═══ GIVEN MATERIAL ═══
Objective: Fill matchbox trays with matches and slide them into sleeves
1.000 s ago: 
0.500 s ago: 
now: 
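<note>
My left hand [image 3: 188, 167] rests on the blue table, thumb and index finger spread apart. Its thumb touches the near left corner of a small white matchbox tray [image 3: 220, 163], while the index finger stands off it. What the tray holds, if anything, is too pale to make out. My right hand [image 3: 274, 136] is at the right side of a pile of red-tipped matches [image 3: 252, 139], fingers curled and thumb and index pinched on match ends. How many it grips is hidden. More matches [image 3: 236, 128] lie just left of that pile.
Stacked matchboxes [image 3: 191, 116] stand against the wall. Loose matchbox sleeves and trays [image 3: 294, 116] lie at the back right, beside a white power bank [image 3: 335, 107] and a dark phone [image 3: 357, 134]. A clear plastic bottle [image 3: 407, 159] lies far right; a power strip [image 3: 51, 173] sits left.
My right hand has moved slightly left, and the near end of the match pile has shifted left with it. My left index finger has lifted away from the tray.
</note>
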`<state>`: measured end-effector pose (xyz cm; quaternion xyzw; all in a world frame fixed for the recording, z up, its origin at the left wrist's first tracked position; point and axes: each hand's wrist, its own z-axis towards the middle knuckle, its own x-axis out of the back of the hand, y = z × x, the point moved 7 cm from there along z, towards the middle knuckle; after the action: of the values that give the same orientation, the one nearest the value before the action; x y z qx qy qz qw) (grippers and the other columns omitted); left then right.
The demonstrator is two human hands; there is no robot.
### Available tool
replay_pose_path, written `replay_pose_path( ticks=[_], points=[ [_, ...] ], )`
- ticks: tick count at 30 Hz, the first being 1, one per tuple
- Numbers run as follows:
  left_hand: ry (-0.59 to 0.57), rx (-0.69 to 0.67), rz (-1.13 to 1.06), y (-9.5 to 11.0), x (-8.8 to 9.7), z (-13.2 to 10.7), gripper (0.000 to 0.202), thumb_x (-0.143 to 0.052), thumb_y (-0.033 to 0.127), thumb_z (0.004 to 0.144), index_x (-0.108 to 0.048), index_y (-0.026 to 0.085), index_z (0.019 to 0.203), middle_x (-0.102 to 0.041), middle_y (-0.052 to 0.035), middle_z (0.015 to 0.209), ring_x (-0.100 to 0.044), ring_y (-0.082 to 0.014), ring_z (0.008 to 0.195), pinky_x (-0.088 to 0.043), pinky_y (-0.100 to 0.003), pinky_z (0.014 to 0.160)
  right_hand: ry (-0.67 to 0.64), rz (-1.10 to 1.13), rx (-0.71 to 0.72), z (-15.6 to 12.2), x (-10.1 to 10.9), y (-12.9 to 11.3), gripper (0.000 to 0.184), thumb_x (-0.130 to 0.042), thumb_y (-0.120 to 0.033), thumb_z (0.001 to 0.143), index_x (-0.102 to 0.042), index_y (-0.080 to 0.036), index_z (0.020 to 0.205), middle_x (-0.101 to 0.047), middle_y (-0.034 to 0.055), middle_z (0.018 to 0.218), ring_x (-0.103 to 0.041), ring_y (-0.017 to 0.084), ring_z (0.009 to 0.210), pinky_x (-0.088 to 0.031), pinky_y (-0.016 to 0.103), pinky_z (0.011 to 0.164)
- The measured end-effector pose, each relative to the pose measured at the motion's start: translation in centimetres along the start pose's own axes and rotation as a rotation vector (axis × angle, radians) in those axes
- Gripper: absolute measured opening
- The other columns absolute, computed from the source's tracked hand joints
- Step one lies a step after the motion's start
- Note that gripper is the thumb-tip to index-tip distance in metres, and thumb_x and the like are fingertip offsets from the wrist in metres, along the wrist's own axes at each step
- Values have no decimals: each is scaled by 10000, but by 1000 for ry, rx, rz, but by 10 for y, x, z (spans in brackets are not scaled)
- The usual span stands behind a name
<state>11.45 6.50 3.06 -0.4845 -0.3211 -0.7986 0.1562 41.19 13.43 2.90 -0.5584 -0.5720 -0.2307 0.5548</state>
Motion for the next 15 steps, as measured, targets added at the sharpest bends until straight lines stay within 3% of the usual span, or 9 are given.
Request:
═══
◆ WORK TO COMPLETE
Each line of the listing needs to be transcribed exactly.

◆ OUTPUT FOR THIS TASK
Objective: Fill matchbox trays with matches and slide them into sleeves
1.000 s ago: 
0.500 s ago: 
now: 
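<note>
My left hand [image 3: 188, 167] rests on the blue table, thumb and index finger spread apart. Its thumb touches the near left corner of a small white matchbox tray [image 3: 220, 163], while the index finger stands off it. What the tray holds, if anything, is too pale to make out. My right hand [image 3: 274, 136] is at the right side of a pile of red-tipped matches [image 3: 252, 139], fingers curled and thumb and index pinched on match ends. How many it grips is hidden. More matches [image 3: 236, 128] lie just left of that pile.
Stacked matchboxes [image 3: 191, 116] stand against the wall. Loose matchbox sleeves and trays [image 3: 294, 116] lie at the back right, beside a white power bank [image 3: 335, 107] and a dark phone [image 3: 357, 134]. A clear plastic bottle [image 3: 407, 159] lies far right; a power strip [image 3: 51, 173] sits left.
My right hand has moved slightly left, and the near end of the match pile has shifted left with it. My left index finger has lifted away from the tray.
</note>
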`<state>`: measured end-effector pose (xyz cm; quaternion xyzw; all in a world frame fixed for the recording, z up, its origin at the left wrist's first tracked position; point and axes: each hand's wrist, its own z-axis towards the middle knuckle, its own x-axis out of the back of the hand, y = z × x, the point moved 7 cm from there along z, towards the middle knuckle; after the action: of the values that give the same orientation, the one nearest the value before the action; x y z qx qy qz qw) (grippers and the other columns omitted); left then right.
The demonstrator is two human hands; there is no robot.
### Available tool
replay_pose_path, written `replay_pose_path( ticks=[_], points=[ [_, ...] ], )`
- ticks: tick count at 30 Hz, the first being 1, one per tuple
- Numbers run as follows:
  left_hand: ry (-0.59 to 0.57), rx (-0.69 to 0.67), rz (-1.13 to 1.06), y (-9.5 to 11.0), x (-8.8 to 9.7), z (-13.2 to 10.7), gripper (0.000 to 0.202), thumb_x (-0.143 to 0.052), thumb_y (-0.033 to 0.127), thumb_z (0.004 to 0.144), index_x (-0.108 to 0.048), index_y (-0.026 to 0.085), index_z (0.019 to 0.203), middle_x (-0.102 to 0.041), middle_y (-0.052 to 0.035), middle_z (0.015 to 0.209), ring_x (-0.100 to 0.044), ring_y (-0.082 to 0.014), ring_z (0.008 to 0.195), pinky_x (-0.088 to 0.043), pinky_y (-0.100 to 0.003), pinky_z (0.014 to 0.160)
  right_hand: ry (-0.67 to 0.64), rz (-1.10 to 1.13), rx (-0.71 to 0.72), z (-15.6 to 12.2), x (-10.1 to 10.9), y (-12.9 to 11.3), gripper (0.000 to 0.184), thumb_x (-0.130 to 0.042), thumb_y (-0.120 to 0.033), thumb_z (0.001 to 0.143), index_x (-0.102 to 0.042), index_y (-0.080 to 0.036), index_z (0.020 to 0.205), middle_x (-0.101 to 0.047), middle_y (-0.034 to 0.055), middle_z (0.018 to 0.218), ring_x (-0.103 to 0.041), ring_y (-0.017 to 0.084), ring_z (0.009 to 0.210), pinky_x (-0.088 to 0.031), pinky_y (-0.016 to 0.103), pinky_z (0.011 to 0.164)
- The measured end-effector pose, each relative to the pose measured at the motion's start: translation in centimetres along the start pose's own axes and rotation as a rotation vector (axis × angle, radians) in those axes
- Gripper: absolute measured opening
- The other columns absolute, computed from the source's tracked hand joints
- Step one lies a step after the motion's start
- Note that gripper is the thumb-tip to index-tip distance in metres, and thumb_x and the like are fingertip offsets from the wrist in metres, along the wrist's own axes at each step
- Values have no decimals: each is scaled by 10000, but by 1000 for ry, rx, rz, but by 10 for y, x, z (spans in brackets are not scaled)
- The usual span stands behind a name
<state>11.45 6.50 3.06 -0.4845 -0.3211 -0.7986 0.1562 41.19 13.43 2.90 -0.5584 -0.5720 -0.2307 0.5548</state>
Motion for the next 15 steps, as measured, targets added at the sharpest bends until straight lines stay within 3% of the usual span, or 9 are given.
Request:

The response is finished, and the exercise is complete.